:: Problem description ::
The records appear below. Copy each one exactly.

::: Supplied data :::

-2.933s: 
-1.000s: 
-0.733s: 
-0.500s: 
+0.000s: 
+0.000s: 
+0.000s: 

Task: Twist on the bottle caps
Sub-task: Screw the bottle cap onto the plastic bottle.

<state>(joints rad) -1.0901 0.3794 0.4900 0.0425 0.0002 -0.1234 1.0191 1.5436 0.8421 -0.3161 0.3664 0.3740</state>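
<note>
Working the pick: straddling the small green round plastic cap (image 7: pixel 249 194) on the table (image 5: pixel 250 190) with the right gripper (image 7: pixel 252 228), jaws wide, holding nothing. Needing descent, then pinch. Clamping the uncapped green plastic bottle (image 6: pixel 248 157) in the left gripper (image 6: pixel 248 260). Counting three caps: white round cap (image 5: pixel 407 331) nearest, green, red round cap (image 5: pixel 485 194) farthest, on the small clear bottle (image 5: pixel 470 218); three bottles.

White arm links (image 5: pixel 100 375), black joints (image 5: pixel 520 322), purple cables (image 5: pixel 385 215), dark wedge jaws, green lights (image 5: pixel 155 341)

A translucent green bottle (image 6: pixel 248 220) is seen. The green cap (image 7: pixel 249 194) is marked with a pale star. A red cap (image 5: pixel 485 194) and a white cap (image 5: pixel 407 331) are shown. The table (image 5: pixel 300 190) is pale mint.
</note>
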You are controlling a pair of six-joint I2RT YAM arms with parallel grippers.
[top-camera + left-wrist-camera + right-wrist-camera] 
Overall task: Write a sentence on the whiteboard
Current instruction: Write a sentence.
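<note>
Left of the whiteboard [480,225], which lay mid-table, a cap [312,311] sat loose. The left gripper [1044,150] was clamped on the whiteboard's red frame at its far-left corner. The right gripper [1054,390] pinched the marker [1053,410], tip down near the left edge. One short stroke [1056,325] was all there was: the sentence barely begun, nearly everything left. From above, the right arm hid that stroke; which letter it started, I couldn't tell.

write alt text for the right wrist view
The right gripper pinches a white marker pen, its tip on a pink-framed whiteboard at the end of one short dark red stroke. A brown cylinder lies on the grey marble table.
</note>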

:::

:: Your response ::
-2.933s: 
-1.000s: 
-0.733s: 
-0.500s: 
+0.000s: 
+0.000s: 
+0.000s: 

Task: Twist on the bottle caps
Sub-task: Screw the bottle cap onto the plastic bottle.

<state>(joints rad) -1.0901 0.3794 0.4900 0.0425 0.0002 -0.1234 1.0191 1.5436 0.8421 -0.3161 0.3664 0.3740</state>
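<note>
Working the pick: straddling the small green round plastic cap (image 7: pixel 249 194) on the table (image 5: pixel 250 190) with the right gripper (image 7: pixel 252 228), jaws wide, holding nothing. Needing descent, then pinch. Clamping the uncapped green plastic bottle (image 6: pixel 248 157) in the left gripper (image 6: pixel 248 260). Counting three caps: white round cap (image 5: pixel 407 331) nearest, green, red round cap (image 5: pixel 485 194) farthest, on the small clear bottle (image 5: pixel 470 218); three bottles.

White arm links (image 5: pixel 100 375), black joints (image 5: pixel 520 322), purple cables (image 5: pixel 385 215), dark wedge jaws, green lights (image 5: pixel 155 341)

A translucent green bottle (image 6: pixel 248 220) is seen. The green cap (image 7: pixel 249 194) is marked with a pale star. A red cap (image 5: pixel 485 194) and a white cap (image 5: pixel 407 331) are shown. The table (image 5: pixel 300 190) is pale mint.
</note>
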You are controlling a pair of six-joint I2RT YAM arms with parallel grippers.
[top-camera + left-wrist-camera + right-wrist-camera] 
Overall task: Write a sentence on the whiteboard
Current instruction: Write a sentence.
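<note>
Left of the whiteboard [480,225], which lay mid-table, a cap [312,311] sat loose. The left gripper [1044,150] was clamped on the whiteboard's red frame at its far-left corner. The right gripper [1054,390] pinched the marker [1053,410], tip down near the left edge. One short stroke [1056,325] was all there was: the sentence barely begun, nearly everything left. From above, the right arm hid that stroke; which letter it started, I couldn't tell.

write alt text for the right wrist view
The right gripper pinches a white marker pen, its tip on a pink-framed whiteboard at the end of one short dark red stroke. A brown cylinder lies on the grey marble table.
</note>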

What this exercise required is now done.